June 15

June 15

beachnight
Koh Rong Samloem: a good place to end the week.

Three weeks in, and I’m happy to report that I’ve settled into a pretty normal routine at work. My research is going well, and I’m starting to understand more about the legal system here and how development really happens in Cambodia. Last weekend, I took the bus to Sihanoukville, which is rapidly becoming a bit of a tourist hotspot on the coast, at least going by the number of Chinese-funded resorts and casinos that are under construction in the city. I was going to spend the weekend on an island off the coast of Sihanoukville called Koh Rong Samloem, but as Sihanoukville is the biggest city on the coast and a focus of development, I’ve been researching it as a part of my work and it was interesting to see it in person.

 

The rapid pace of development in Sihanoukville has been especially controversial in Cambodia because it’s gone from being a relatively quiet beach town to a busy port city in a really short amount of time. Most of this development has been funded by foreign investors, mostly Chinese, who are building infrastructure both for tourism and manufacturing. The center of the city is full of high-rise hotels and resorts under construction, but if you go maybe a half-hour outside of town you pass the Special Economic Zone, which is a free trade zone established by the government to encourage foreign companies to relocate their manufacturing here. The place is huge, with dozens of garment factories making clothing for markets all over the world. If your t-shirt says made in Cambodia, there’s a good chance it came from a factory here. Cambodia’s labor force is extremely cheap compared even to its neighbors, and so more and more work like clothing manufacturing is being moved inside the country.

 

Sihanoukville is one of the stranger places I’ve been, because it seems like half the town is under construction and the other half has already been built into casinos and hotels. Right off the coast, though, are the islands of Koh Rong and Koh Rong Samloem, and that’s where I was actually headed to relax. I spent Saturday lounging on the beach of Koh Rong Samloem and if there’s anywhere in Cambodia that I hope never changes, it’s this perfectly crescent-shaped swath of sand bordering a tranquil bay surrounded by jungle. I don’t really have much to say other than that it’s one of the most relaxing places I’ve ever been. Fortunately, the island is too small to attract any huge resorts (and it’s bordering Cambodia’s first marine national park, so it’s protected by law) so hopefully it will stay this way.

beachsunset
Saracen Bay on Koh Rong Samloem.

 

Back in Phnom Penh, I had a relatively uneventful week at work until Thursday, when I was invited to represent ODC at a regional conference on sustainable development of the Mekong River. The conference was co-sponsored by a local NGO called the Mekong River Commission  and the U.S. Embassy here, and it was interesting to me mostly as an inside look at how discussions of international aid and development take place. The speakers were mostly academics from the region, along with a few from the US. I’m glad I got to see what it’s like in spaces like that, although I have to say I’m glad I’m not doing that kind of work full time.

mekongriverconference
I spent the end of the week here, attending a conference
with a name way to long to bother writing out.

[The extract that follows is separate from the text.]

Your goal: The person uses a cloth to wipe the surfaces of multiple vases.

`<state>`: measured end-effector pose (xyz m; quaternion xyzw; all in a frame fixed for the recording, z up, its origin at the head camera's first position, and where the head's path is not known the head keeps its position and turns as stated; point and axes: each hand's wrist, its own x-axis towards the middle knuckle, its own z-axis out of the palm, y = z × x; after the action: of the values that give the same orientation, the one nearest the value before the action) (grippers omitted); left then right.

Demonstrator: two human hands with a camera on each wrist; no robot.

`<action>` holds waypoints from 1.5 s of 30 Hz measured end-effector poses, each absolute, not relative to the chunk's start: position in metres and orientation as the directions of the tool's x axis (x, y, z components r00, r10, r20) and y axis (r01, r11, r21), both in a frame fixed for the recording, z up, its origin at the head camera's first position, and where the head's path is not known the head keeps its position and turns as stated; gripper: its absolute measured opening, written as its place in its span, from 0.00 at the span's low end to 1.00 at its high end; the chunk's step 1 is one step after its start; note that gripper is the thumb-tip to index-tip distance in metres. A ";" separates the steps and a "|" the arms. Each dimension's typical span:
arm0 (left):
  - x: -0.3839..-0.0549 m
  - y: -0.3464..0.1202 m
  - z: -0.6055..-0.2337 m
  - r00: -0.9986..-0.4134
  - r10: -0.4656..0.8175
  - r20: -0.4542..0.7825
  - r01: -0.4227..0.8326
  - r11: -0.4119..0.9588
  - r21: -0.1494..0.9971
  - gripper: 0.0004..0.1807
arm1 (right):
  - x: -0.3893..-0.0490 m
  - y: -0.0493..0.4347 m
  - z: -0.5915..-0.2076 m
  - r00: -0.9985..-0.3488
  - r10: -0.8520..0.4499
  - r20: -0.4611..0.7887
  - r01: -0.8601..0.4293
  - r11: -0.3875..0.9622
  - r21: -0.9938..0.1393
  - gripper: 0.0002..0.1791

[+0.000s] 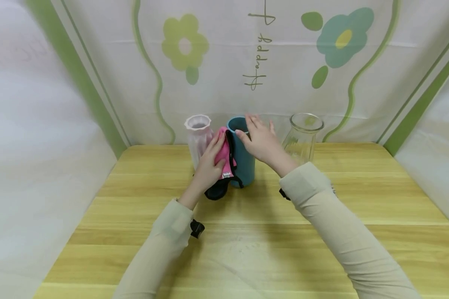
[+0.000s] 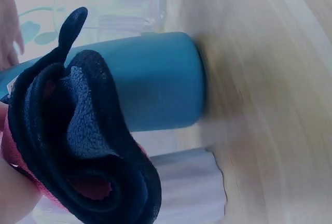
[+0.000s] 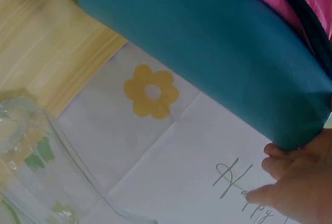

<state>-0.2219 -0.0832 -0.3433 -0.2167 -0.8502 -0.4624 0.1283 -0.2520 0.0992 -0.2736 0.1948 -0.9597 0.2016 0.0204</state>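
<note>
My left hand (image 1: 208,166) grips a folded pink fabric piece with black edging (image 1: 224,160), which carries a small white label and hangs against the front left of a blue vase (image 1: 245,162). In the left wrist view the fabric (image 2: 83,115) shows its dark fuzzy inside and a loose black strap. The vase stands upright on the table. My right hand (image 1: 263,141) touches its rim, fingers extended along the right side and thumb toward the front. In the right wrist view the fingers (image 3: 298,164) meet the vase's top end. Just left stands a pale pink fluted vase (image 1: 196,139), partly hidden.
A clear glass vase (image 1: 303,137) stands right of the blue one, partly behind my right forearm. The wooden table (image 1: 239,257) ends at a printed cloth backdrop (image 1: 224,91). Dark wrist-camera parts (image 1: 196,229) show beside my left sleeve.
</note>
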 end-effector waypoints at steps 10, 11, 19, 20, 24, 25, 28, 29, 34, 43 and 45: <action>-0.221 -0.086 -0.357 -0.891 0.275 0.362 0.454 0.520 0.724 0.36 | -0.248 0.090 -0.274 -0.939 -0.312 0.146 -0.344 0.866 -0.362 0.40; -0.220 -0.086 -0.360 -0.894 0.278 0.352 0.448 0.518 0.728 0.36 | -0.248 0.090 -0.274 -0.940 -0.310 0.146 -0.342 0.867 -0.363 0.40; -0.215 -0.091 -0.378 -0.914 0.298 0.277 0.399 0.525 0.751 0.33 | -0.248 0.089 -0.275 -0.940 -0.306 0.151 -0.341 0.865 -0.369 0.40; -0.214 -0.092 -0.380 -0.915 0.299 0.270 0.395 0.529 0.751 0.33 | -0.248 0.089 -0.274 -0.940 -0.306 0.152 -0.341 0.863 -0.372 0.40; -0.212 -0.095 -0.389 -0.924 0.303 0.231 0.368 0.555 0.746 0.33 | -0.248 0.088 -0.274 -0.939 -0.307 0.153 -0.343 0.864 -0.369 0.40; -0.211 -0.096 -0.391 -0.928 0.306 0.215 0.359 0.569 0.740 0.33 | -0.248 0.087 -0.274 -0.939 -0.307 0.155 -0.343 0.865 -0.367 0.40; -0.210 -0.098 -0.398 -0.933 0.316 0.170 0.337 0.612 0.715 0.33 | -0.248 0.086 -0.274 -0.940 -0.304 0.154 -0.340 0.868 -0.363 0.40; -0.210 -0.099 -0.400 -0.935 0.318 0.157 0.330 0.620 0.712 0.34 | -0.248 0.086 -0.274 -0.940 -0.305 0.154 -0.340 0.868 -0.363 0.40; -0.208 -0.100 -0.405 -0.932 0.329 0.155 0.339 0.629 0.700 0.34 | -0.249 0.089 -0.271 -0.939 -0.319 0.130 -0.345 0.856 -0.384 0.40; -0.207 -0.099 -0.405 -0.927 0.346 0.149 0.351 0.652 0.672 0.34 | -0.267 0.109 -0.268 -0.875 -0.483 0.028 -0.419 0.727 -0.544 0.38; -0.209 -0.099 -0.404 -0.926 0.351 0.141 0.345 0.629 0.696 0.35 | -0.269 0.112 -0.269 -0.866 -0.501 0.008 -0.418 0.714 -0.562 0.37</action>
<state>-0.2086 -0.0990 -0.4037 -0.1927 -0.9026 -0.3849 -0.0043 -0.2695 0.1119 -0.2691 0.2488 -0.9228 0.2850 -0.0726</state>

Finally, to wrap up the week I and a few other interns here went to see a performance of local Cambodian dance. I didn’t quite know what to expect but it turned into one of the coolest things I’ve seen here so far. The performance was put on by an organization called Living Arts Cambodia, which was founded by two artists who had survived the Khmer Rouge era, and are committed to preserving local forms of art that were almost lost in the genocide. The performance itself was great, with the dancers recreating stories from the local Buddhist myths while wearing really elaborate costumes. I’m really impressed by the work Living Arts is doing to preserve local artforms, and really glad I got the chance to see this style of dance in person.